Progressivism, social reform, industrialization, and urbanization changed the course of American public health services and medical treatment in the late 19th and early 20th centuries. This session will examine those themes against the backdrop of five different Denver, Colorado initiatives in public health care supported by private individuals, religious organizations and community groups from 1880-1940. In the absence of public or governmental resources, they catalyzed health care treatment and research medicine in a challenging environment.
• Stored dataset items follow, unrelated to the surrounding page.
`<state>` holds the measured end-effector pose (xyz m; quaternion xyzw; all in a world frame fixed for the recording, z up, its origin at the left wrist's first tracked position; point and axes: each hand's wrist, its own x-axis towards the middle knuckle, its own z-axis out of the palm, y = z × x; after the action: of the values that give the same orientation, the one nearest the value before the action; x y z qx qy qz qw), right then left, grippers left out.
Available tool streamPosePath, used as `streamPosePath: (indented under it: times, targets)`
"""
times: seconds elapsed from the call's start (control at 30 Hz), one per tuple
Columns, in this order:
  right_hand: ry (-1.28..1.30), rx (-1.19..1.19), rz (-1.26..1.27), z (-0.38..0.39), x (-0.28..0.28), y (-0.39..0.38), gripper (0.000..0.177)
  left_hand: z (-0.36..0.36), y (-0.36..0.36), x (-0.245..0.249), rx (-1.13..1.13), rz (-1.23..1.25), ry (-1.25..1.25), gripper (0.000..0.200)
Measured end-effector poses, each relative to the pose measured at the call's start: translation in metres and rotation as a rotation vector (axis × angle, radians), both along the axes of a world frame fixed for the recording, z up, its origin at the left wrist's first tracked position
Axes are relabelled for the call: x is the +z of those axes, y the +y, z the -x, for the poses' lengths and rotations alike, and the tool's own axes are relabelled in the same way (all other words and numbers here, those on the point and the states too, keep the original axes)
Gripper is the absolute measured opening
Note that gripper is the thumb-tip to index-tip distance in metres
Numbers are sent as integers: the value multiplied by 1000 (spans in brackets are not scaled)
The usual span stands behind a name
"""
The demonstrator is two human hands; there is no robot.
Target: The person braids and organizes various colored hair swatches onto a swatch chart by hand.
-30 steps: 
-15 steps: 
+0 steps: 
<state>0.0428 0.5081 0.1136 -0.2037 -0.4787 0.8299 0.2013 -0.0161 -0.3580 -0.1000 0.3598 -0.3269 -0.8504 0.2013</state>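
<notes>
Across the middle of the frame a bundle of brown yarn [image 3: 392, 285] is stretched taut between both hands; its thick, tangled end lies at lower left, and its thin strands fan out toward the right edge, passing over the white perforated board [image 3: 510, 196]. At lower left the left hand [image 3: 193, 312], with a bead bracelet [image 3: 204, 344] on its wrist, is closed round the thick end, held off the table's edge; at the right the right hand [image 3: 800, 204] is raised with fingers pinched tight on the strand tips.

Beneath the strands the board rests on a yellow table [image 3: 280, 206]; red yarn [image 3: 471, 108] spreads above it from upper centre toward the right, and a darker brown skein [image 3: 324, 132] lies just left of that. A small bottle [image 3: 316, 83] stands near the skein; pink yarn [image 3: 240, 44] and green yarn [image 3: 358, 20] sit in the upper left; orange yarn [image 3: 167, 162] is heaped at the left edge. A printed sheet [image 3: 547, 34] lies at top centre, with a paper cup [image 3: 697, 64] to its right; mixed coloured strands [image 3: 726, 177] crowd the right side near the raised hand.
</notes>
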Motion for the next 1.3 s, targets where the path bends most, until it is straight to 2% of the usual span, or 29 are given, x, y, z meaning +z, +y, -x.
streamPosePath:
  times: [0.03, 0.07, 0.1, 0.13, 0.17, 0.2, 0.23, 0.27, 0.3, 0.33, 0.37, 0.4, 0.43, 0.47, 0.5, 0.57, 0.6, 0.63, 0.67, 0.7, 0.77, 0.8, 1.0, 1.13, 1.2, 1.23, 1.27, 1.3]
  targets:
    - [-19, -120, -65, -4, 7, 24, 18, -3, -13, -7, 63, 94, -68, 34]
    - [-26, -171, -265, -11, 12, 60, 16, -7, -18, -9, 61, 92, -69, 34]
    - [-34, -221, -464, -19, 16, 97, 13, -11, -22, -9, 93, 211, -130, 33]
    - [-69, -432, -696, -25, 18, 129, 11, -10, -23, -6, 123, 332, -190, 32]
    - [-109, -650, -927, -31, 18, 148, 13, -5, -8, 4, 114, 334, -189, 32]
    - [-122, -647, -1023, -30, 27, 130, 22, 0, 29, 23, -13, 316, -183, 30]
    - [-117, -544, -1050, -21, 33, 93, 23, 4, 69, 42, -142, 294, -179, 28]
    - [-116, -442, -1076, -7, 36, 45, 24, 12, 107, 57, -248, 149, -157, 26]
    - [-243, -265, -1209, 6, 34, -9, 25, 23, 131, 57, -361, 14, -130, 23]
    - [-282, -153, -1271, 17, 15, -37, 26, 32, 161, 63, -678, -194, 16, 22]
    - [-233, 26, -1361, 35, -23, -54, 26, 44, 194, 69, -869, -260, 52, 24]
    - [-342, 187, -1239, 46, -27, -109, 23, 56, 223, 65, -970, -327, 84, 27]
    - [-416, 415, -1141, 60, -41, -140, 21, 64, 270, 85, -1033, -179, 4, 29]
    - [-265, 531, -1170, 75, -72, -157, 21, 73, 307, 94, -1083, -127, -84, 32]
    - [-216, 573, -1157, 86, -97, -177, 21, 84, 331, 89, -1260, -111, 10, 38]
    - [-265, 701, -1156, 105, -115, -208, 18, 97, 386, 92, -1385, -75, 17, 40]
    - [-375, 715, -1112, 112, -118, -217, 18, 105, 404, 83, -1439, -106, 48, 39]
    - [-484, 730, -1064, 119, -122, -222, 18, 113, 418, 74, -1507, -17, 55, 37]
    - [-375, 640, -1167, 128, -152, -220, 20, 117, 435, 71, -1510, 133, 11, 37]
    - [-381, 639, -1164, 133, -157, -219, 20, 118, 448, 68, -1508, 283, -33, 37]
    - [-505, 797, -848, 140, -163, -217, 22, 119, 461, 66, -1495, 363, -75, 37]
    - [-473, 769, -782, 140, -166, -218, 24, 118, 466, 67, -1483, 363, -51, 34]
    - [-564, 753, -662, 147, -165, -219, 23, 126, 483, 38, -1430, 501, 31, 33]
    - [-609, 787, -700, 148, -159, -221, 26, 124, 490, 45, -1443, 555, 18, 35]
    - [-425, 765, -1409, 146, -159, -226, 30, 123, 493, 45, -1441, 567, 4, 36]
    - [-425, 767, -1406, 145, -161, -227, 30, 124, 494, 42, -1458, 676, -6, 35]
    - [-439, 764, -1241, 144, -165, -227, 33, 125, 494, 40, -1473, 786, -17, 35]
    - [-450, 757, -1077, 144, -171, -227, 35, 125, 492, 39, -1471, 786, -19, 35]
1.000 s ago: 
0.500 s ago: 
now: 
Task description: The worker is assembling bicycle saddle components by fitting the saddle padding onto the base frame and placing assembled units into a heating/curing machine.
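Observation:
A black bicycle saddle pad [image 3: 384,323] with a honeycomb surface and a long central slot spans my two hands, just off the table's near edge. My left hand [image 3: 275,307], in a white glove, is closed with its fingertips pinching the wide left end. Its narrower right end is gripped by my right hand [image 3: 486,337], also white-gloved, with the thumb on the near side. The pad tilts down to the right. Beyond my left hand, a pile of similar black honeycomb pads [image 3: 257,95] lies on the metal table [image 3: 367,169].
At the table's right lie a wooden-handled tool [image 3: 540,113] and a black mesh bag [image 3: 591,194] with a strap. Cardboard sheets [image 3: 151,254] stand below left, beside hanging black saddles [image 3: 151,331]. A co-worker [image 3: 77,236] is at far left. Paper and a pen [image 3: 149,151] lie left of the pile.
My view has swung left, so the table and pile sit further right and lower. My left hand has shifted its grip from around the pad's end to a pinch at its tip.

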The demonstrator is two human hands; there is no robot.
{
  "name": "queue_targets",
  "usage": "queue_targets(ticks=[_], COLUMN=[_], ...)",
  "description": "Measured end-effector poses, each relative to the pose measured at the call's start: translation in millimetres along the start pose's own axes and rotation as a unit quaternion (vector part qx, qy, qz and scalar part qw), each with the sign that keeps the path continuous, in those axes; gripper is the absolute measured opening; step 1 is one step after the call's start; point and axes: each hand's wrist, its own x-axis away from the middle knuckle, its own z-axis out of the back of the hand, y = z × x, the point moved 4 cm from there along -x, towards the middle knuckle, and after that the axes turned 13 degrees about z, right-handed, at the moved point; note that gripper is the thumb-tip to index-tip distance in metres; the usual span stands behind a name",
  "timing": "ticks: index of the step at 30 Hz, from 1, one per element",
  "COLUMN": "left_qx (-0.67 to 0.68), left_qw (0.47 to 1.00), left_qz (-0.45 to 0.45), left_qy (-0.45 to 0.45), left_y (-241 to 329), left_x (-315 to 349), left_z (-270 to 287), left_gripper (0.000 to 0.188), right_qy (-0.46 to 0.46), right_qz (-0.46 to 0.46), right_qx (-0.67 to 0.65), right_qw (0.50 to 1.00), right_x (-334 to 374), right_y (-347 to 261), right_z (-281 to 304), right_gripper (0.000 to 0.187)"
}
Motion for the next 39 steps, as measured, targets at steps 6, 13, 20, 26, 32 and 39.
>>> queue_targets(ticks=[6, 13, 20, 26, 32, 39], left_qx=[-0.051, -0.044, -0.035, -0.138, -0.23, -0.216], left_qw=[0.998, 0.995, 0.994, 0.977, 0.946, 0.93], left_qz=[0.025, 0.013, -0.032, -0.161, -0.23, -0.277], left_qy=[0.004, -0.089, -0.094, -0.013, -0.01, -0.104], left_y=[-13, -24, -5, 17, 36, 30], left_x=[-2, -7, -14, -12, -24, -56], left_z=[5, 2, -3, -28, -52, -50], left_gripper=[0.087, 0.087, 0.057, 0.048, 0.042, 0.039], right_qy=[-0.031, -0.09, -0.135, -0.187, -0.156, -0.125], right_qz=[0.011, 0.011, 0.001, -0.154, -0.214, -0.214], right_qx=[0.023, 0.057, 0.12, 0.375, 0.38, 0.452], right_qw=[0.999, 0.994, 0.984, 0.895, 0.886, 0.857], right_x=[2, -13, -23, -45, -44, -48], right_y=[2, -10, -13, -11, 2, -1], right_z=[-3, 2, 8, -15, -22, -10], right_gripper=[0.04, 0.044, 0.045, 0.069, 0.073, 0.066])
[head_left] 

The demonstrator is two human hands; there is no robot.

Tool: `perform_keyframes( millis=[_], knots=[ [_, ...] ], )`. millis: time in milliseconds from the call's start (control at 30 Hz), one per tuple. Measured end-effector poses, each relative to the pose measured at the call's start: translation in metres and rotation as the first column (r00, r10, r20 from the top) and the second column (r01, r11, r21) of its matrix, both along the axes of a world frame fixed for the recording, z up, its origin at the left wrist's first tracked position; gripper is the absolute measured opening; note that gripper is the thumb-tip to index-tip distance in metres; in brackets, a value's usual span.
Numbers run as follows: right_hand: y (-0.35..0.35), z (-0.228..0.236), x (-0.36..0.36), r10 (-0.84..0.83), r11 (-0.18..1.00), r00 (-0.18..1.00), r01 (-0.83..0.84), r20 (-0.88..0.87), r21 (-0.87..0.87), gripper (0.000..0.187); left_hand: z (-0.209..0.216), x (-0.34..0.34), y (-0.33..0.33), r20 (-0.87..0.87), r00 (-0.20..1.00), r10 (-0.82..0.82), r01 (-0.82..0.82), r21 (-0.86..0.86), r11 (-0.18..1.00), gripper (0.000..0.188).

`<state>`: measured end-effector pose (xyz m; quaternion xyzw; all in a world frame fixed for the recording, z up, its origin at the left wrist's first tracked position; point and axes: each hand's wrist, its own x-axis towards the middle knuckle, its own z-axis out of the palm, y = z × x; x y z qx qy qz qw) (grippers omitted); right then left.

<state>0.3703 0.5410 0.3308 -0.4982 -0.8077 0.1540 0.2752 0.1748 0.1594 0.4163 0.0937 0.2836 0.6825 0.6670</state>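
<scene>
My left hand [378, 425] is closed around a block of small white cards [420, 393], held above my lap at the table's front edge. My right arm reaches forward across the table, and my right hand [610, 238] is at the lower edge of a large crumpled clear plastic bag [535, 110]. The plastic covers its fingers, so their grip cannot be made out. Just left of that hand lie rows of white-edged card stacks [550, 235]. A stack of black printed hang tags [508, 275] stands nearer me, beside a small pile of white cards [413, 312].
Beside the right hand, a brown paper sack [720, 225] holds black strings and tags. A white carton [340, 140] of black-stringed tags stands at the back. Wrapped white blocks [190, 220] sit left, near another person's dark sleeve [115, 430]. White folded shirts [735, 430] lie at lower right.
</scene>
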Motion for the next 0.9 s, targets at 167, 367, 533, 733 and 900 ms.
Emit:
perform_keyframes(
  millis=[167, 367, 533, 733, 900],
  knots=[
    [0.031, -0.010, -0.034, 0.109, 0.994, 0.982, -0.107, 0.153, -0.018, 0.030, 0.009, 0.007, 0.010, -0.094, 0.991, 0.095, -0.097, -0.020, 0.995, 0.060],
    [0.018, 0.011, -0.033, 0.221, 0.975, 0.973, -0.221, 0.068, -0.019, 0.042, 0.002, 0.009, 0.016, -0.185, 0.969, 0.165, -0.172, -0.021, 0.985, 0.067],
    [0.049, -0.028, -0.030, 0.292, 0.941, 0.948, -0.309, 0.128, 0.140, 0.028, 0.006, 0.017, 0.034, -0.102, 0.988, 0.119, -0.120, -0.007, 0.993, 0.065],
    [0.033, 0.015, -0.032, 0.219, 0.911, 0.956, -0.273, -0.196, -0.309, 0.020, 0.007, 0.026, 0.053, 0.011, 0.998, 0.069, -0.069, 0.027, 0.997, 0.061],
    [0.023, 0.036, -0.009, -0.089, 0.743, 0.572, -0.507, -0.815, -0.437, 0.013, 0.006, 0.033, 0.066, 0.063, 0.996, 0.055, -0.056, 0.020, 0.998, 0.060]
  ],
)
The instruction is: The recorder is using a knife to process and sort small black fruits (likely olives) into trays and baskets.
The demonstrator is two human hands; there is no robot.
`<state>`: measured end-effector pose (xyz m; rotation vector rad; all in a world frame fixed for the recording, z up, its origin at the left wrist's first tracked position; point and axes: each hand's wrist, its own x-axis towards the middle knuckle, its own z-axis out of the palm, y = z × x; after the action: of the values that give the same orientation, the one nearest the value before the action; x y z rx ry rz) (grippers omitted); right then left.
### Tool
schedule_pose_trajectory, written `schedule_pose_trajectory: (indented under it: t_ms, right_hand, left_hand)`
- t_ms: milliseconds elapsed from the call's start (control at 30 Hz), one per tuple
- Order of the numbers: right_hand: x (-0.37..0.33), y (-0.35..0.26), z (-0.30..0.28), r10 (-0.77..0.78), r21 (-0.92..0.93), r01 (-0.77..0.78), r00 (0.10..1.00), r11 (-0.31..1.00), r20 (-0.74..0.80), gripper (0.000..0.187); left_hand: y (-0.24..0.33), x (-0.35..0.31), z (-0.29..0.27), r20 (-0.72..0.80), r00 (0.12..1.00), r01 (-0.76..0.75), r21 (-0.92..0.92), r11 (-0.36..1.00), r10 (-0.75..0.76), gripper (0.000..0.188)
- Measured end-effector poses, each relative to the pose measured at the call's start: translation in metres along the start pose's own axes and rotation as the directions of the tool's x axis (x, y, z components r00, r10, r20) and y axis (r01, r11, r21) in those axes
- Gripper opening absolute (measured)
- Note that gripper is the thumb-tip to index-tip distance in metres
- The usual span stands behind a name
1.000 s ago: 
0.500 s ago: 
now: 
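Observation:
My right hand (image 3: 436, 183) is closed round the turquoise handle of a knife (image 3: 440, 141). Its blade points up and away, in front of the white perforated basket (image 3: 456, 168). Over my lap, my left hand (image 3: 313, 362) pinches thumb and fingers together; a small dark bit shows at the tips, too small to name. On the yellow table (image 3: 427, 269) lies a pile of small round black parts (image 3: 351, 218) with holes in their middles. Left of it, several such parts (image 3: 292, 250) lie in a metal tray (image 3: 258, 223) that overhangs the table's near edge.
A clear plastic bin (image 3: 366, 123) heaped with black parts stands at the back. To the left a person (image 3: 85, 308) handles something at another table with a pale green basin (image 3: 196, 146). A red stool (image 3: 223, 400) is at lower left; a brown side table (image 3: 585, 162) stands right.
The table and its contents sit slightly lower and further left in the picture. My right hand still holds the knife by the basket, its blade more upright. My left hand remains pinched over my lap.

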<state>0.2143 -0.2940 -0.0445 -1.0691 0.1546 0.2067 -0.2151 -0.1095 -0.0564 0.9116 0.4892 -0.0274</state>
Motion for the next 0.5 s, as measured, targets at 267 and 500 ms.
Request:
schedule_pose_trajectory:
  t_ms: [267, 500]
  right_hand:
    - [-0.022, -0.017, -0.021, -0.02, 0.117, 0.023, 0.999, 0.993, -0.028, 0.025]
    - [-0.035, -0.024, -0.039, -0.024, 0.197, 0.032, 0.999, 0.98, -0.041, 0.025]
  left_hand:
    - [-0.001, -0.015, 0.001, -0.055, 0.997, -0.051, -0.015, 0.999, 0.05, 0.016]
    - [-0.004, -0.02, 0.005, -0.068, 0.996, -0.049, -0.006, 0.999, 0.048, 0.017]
Colorado boosters relentlessly promoted the state’s reputation as a health-care paradise. Here, clean healthy living on open land, fresh air, clear skies and mountain-spring water were touted as being able to cure whatever ailed you – if you could afford it. However, accessing health care was a significant challenge for the poor and minority groups like the southern, central, and eastern European immigrants who worked in mines, mills, factories and slaughterhouses in overcrowded urban centers across the United States and migrated to Colorado. Subject to poor working conditions and crowded living conditions, the urban poor were especially susceptible to disease. In Denver, their plight was addressed through the philanthropy undertaken by a variety of ethnic and religious groups.